Pastor David G. Mullen

Acts 3:12-19; 1 John 3:1-7; Luke 24:36-48

You Are Witnesses of These Things!

Hi, I’m Dave, and I’m a sinner. Oops, maybe you don’t know that you’re supposed to answer back, "Hi, Dave!" So let’s try it again. Hi, I’m Dave, and I’m a sinner! …

Now why would I begin like that? I’ll bet there are quite a few worshippers here today who know why that sounds familiar. It’s like the beginning every talk at an AA meeting. One would say, "Hi, I’m Dave, and I’m an alcoholic." And everyone says, "Hi, Dave." It’s a fellowship thing. It’s a bottom line thing: honesty about being a drunk and about needing God to enjoy sobriety in the deepest possible sense of the word.

Today I want to talk about the bottom line in terms of the fellowship of the Church. I think that all three Scripture lessons today flow together in a remarkable way–a way that seemed to me could easily be called recovery: recovery from sin and brokenness and recovery of the very thing humanity misses so much: deep, loving, and abiding relationship with God, the source of all life and healing.

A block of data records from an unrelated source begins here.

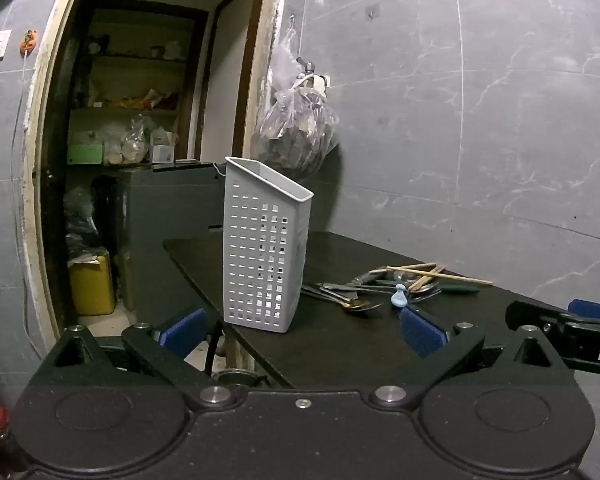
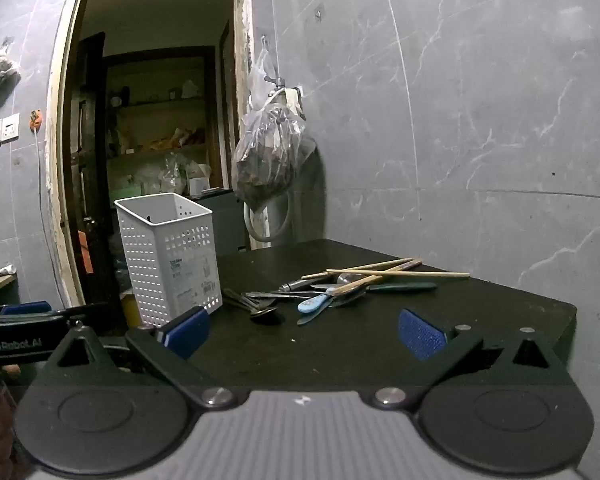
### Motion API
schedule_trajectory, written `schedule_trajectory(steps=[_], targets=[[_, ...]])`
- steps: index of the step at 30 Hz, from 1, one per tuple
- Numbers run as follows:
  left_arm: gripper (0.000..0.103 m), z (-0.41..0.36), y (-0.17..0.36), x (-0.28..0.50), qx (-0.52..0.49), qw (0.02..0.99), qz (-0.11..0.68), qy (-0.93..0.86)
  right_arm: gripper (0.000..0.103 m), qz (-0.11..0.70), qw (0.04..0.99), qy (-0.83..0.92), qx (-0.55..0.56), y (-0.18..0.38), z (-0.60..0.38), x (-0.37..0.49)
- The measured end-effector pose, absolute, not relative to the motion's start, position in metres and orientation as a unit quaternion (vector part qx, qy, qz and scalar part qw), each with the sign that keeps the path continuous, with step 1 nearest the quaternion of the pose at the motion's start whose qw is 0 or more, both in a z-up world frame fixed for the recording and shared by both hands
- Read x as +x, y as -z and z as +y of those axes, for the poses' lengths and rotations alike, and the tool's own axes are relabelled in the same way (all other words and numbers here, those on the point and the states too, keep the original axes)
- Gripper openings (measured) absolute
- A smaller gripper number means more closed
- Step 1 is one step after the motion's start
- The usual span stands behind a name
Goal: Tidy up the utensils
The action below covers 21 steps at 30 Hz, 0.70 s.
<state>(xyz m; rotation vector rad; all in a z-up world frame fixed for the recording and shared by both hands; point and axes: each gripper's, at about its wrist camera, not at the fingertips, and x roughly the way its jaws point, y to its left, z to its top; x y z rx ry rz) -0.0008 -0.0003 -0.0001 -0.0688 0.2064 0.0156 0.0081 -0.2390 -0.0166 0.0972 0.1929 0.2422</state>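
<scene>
Counter (image 2: 380, 344), black, set against grey marble-look wall tiles, doorway to a storeroom behind. White perforated holder (image 2: 172, 256) stands upright near the counter's left edge; nothing visible sticking out of it, looks empty from the right wrist view. Utensil pile (image 2: 324, 288) lies loose just right of the holder, near but not touching it as far as I can tell: wooden chopsticks (image 2: 396, 272) crossed on top, metal spoons (image 2: 260, 304) and forks under them, a green-handled piece (image 2: 404, 287), a small light-blue spoon (image 2: 314, 303). Plastic bag (image 2: 272, 152) hangs on the wall hook above, not part of the job.

Left tool (image 1: 300, 330): blue pads wide apart, nothing between them, hovering short of the holder. Right tool (image 2: 302, 334): pads wide apart too, empty, aimed at the pile from the near side.

Progress: judged at the start. No utensil sorted yet, whole pile left to move into the holder.
</scene>
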Motion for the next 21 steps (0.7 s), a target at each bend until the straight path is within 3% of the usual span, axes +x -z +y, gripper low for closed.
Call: schedule_trajectory(steps=[21], targets=[[0.102, -0.002, 0.001, 0.006, -0.034, 0.993, 0.115, -0.009, 0.103, 0.100, 0.986, -0.119, 0.053, 0.017, -0.238, 0.009]])
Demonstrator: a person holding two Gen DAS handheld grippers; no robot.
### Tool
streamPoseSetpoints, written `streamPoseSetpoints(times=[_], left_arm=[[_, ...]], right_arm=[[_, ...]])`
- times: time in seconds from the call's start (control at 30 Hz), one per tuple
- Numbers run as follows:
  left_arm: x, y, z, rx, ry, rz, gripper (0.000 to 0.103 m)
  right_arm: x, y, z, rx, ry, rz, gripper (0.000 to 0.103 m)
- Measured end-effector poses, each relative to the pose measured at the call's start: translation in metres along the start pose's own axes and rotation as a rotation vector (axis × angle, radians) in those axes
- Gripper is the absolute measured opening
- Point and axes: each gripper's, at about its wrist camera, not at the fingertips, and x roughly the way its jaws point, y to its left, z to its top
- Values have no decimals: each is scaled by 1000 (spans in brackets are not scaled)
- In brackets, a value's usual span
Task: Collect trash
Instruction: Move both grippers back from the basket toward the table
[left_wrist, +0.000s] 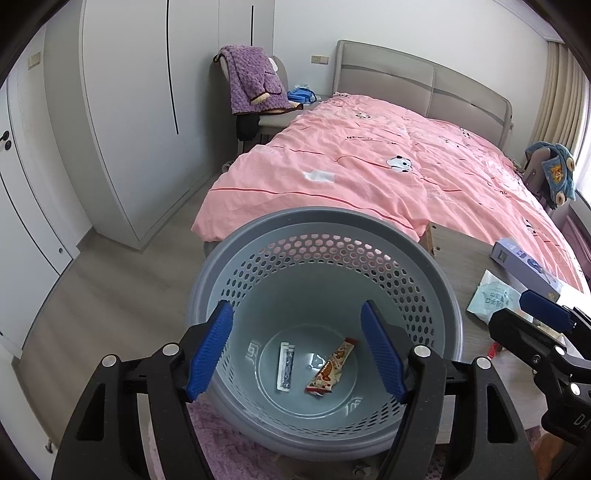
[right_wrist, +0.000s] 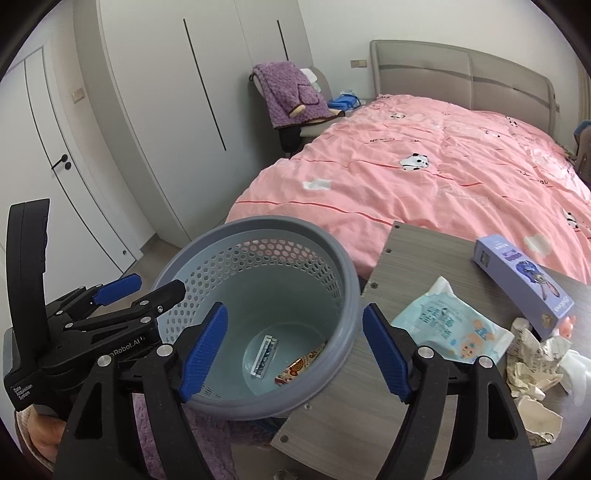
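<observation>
Currently I have both tools over the grey bin (left_wrist: 325, 236): left hand-held gripper (left_wrist: 297, 354) stands apart and empty, right hand-held gripper (right_wrist: 293, 354) likewise, spanning the bin's near rim. Inside the bin lie a snack wrapper (left_wrist: 330, 367) and a flat sachet (left_wrist: 285, 365). On the counter (right_wrist: 413, 251) beside it: blue packet (right_wrist: 447, 325), purple box (right_wrist: 521, 284), crumpled paper (right_wrist: 532, 362).

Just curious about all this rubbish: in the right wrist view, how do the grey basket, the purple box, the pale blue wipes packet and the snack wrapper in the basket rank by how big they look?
1. Grey basket
2. Purple box and pale blue wipes packet: too alike to rank
3. Snack wrapper, partly hidden by the basket's rim
</observation>
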Motion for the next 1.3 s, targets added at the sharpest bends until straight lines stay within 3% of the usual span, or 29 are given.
streamPoseSetpoints(times=[0.63, 1.03, 1.3], left_arm=[[-28, -74, -4, 105, -33, -114, 76], [-44, -128, -18, 181, -28, -192, 76], [-45, -150, -30, 223, -13, -197, 76]], right_arm=[[-69, -75, -39, 118, -57, -163, 95], [-112, -136, -88, 228, -42, -309, 97], [-119, -162, -113, 298, -21, -332, 97]])
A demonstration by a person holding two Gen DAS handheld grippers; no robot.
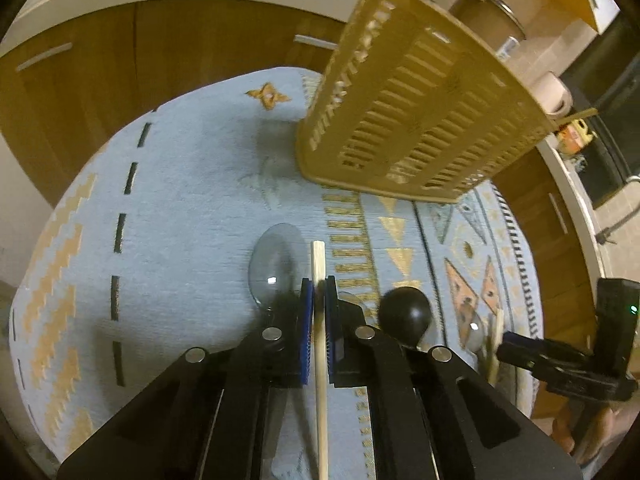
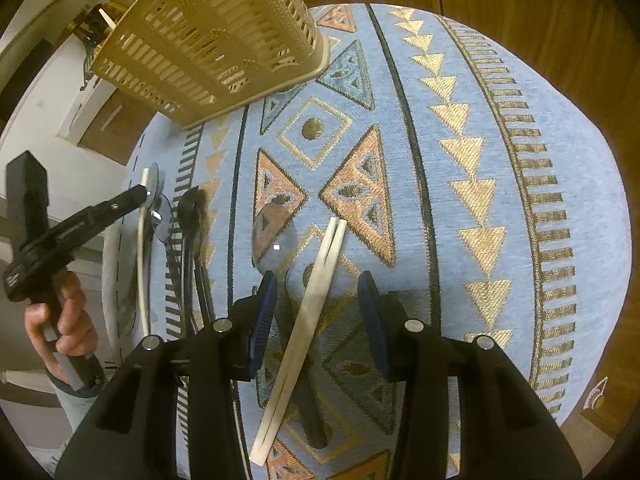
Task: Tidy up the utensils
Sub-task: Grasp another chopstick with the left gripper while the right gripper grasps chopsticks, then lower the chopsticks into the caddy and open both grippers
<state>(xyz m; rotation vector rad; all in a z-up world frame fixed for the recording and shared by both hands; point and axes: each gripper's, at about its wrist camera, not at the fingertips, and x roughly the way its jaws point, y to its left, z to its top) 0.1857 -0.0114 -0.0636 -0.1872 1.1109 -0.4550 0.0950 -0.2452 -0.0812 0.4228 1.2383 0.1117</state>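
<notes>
My left gripper (image 1: 319, 292) is shut on a pale wooden chopstick (image 1: 320, 344), held just above the blue patterned cloth (image 1: 180, 200). A clear plastic spoon (image 1: 274, 268) lies just left of it and a black spoon (image 1: 406, 312) just right. A tan slotted utensil basket (image 1: 420, 120) stands beyond. My right gripper (image 2: 316, 308) is open over a pair of chopsticks (image 2: 308, 312) lying on the cloth, beside a clear spoon (image 2: 274, 240). The basket (image 2: 208, 40) is at far left there, and the left gripper (image 2: 140, 196) with its chopstick shows at left.
Wooden cabinets (image 1: 160, 48) ring the cloth-covered table. A canister (image 1: 488, 12) and a paper roll (image 1: 554, 92) stand behind the basket. The right gripper's body (image 1: 560, 356) shows at the right edge of the left wrist view.
</notes>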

"Hi, I’m Dave, and I’m a sinner" is in fact a wonderful to begin any serious discussion of the faith. What if in every controversy in the church all the speakers began that way. Wouldn’t that somehow alter the tone, the sense of who we are and what we are about? "Hi, I’m such and so, and I’m a sinner." Truly the beginning of new life for any of us is that we come to understand God to be the merciful Christ who dies on the Cross in order to forgive us all!

If we lived on the basis of forgiveness, we enter into new life greater than the worst of what any of us have done. And that is real liberation, the beginnings of real recovery. Remember that in our first lesson Peter preached to his people the Jews about their role in the killing of Christ. These are words that need be heard in the right way, for they have too often been the excuse for anti-Semitism, for calling Jewish people "Christ-killers". But there is no justification for anti-Semitism. In fact Peter makes excuse for them: though they were part of a terrible thing, they didn’t know what they were doing, and because they didn’t, if they just turn back to God, they can and will be forgiven!

In this fellowship called the Church, we can admit that we’ve all acted out of ignorance, we’ve all been Christ-killers. We’ve all done things, said things, lived in ways that killed the love of God within us. We’ve all participated in the deathly ways of the greedy world. And thus many of us become addicts. Addicts dependent on alcohol, drugs, food, sex, pornography, dysfunctional relationships, rage, work, or even, and maybe especially for some of us, self-righteousness and smug religion. All that is part of the old life of ignorance. But we didn’t really know it until the life-changing grace of God got a hold of us!

In terms of the 12 Step spirituality of AA, we are always working on the first three steps: admitting that we are powerless over the things that torment our lives; and are coming to believe that a power greater than ourselves can restore us to sanity; and we are in the process of day by day of turning our lives and our will over to the care of God (the care of God–what wonderful words!) whom we understand to be our Lord and Savior Jesus Christ.

But now we arrive at the second stage of being the Church. St John wrote to his beloved Church, My dear children, you know that Christ came to take away sins. He isn’t sinful and people who stay one in their hearts with him won’t keep on sinning. If they do keep on sinning, they don’t know Christ, and they have never seen him.

Now I know that can and probably does sound like the worst sort of idea of being the church. It sounds like we are back again at phoniness, pretending to be what we are not. And it seemed to suggest that if any one among us does act in ways that don’t measure up, why then, obviously they are not really a Christian, and surely on the downward slide to hell! Oh, man, that’s the worst possible way of being the Church! Yet, isn’t true that too often the church has acted like a spiritual FBI sniffing out sin in every corner. Too often the church has driven people away because it gave the impression of being more concerned about checklists of principles, dos and don’ts, purity of doctrine, or some other spiritual credentials. No, there is no way that the church, and we who are members of it, are not still showing the symptoms of sin every day of our existence. What then can John possibly mean, Christ isn’t sinful and people who stay one in their hearts with him won’t keep on sinning. If they do keep on sinning, they don’t know Christ, and they have never seen him.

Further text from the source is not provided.